▶

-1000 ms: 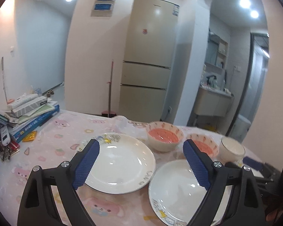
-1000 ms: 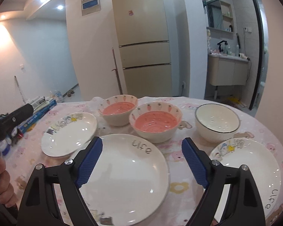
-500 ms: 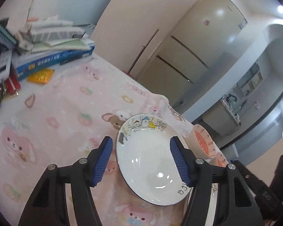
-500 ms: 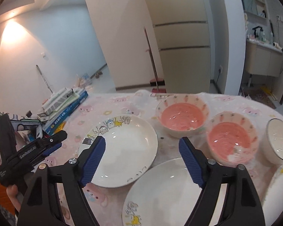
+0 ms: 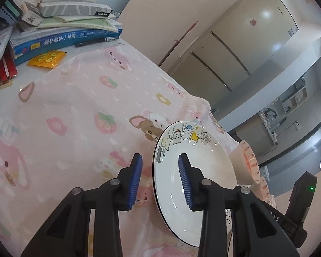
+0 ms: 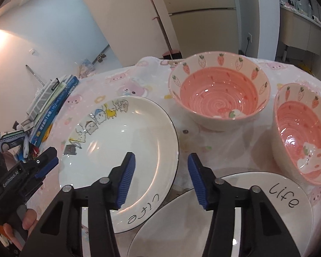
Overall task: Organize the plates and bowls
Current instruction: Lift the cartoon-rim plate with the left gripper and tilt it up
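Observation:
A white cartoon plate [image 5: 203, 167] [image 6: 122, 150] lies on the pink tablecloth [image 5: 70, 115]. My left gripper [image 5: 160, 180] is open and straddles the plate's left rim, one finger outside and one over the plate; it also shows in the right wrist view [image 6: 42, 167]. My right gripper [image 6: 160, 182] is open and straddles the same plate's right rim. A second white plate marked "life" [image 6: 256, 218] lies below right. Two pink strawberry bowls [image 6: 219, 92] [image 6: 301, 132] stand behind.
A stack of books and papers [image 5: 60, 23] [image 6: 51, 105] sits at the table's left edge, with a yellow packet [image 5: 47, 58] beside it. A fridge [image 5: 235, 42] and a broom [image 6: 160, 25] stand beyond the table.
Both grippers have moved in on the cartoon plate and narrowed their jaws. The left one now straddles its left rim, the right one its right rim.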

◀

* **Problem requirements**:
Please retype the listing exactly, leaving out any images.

* **Problem solution**:
-1000 ms: 
-1000 ms: 
-500 ms: 
-500 ms: 
+0 ms: 
+0 ms: 
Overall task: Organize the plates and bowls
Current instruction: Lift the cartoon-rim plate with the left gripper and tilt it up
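Observation:
A white cartoon plate [image 5: 203, 167] [image 6: 122, 150] lies on the pink tablecloth [image 5: 70, 115]. My left gripper [image 5: 160, 180] is open and straddles the plate's left rim, one finger outside and one over the plate; it also shows in the right wrist view [image 6: 42, 167]. My right gripper [image 6: 160, 182] is open and straddles the same plate's right rim. A second white plate marked "life" [image 6: 256, 218] lies below right. Two pink strawberry bowls [image 6: 219, 92] [image 6: 301, 132] stand behind.
A stack of books and papers [image 5: 60, 23] [image 6: 51, 105] sits at the table's left edge, with a yellow packet [image 5: 47, 58] beside it. A fridge [image 5: 235, 42] and a broom [image 6: 160, 25] stand beyond the table.
Both grippers have moved in on the cartoon plate and narrowed their jaws. The left one now straddles its left rim, the right one its right rim.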

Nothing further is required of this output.